I have since closed out all but one of those calls, by buying them back at significantly lower prices, and look to reopen when the shares are closer to being fully valued.

My recommendation is to stay away from weekly options and only do 3+ months out and at prices that you would not have heartburn about selling shares at. It's a very strange thing the first time you see a negative position in your account, and can get a little terrifying to see that negative position start climbing rapidly if the market goes on a tear.
I agree with avoiding weeklies, too much antacid intake. I trade monthlies 30-60 DTE giving me plenty of time to close or roll the option.

Options trading is gambling, with better than Vega odds I believe, but gambling nonetheless and options traders need to be ready to lose that gamble. Don't gamble what you can't lose... HODL TSLA with that money.
Structurally there is no difference between warranty provisioning and reserve management between Tesla and any other OEM warranty provider. In both cases the initial reserve is created at the time of initial entry to service (That, however can be a managed variable since It traditionally begins upon entry into service, thus demonstration and display vehicles can be without warranty initiation, sometimes).
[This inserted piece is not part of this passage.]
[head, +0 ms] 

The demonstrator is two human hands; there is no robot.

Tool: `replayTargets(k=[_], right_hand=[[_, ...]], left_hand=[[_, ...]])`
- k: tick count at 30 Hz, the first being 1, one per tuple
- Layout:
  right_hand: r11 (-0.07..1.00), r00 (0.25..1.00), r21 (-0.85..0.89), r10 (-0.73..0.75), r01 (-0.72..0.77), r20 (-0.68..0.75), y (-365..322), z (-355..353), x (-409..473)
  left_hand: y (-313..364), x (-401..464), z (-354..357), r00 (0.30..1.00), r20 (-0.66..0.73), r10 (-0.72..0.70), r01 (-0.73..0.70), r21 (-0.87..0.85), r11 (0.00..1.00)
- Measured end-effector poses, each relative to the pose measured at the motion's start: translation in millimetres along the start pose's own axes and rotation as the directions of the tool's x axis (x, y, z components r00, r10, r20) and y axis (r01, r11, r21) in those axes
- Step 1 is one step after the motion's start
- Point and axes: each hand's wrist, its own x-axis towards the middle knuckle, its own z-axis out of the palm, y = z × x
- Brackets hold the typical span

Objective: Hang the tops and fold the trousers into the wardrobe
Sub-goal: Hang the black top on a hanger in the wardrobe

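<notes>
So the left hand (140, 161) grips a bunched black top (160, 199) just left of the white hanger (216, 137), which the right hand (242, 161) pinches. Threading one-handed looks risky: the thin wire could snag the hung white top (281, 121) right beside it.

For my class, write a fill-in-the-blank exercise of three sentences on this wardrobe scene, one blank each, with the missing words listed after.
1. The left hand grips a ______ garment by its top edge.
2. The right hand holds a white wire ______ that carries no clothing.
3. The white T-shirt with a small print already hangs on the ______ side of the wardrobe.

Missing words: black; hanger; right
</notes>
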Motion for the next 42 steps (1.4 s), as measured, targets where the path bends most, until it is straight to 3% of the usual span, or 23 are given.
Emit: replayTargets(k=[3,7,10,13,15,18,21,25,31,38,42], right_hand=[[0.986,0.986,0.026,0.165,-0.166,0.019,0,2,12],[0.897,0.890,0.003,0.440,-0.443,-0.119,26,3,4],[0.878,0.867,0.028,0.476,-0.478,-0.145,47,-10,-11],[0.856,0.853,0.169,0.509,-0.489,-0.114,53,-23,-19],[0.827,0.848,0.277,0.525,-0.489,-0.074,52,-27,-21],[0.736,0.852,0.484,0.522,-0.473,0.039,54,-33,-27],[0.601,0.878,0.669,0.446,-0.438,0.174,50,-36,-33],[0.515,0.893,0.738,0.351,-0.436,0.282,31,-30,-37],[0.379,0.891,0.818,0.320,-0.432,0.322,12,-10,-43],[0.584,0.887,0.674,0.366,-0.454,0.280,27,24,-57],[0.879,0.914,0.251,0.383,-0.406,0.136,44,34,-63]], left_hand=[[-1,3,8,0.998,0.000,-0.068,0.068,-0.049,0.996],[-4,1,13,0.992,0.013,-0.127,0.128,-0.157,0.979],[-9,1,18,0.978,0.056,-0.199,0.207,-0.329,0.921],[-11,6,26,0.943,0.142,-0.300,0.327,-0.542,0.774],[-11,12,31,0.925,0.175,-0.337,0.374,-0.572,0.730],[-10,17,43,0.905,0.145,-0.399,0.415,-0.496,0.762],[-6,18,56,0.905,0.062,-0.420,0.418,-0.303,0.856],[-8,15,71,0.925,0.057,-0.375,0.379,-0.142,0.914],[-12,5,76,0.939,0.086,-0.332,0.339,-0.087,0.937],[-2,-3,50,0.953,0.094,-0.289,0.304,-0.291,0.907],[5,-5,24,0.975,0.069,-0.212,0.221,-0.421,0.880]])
The differences happen with post-delivery. With dealers warranty service usually is one of the most lucrative businesses, with formal pricing and terms favorable to dealers, and recalls being the most profitable part of warranty service. Diagnosis is a sub-component that generates very high margins. With Tesla the process is far more streamlined. The diagnosis is normally automated and very often is already done prior to vehicle arrival. Many items are done O TA, and few require service center direct physical diagnosis. Since all warranty costs are internal to Tesla the costs are recorded at actual costs, no profit margin or ‘padding’ nor large accounting and administration staff.

Total Tesla service center, mobile service etc are accounted for in traditional GAAP. Other OEM do not have that unless they own the physical plant and/or equipment. Some do, but most lease such properties or act as guarantors or supporters of dealer facilities. Those practices vary enormously even within OEM. The higher the facilities are standardized the more the support.
Tesla warranty/recall service will be sooo much less expensive that OEMs. They know a lot about our cars. I recall a phone call recieved from the service ranger who happened to be in our neighborhood and wanted to stop by and complete a recall. That visit cost Tesla next to nothing.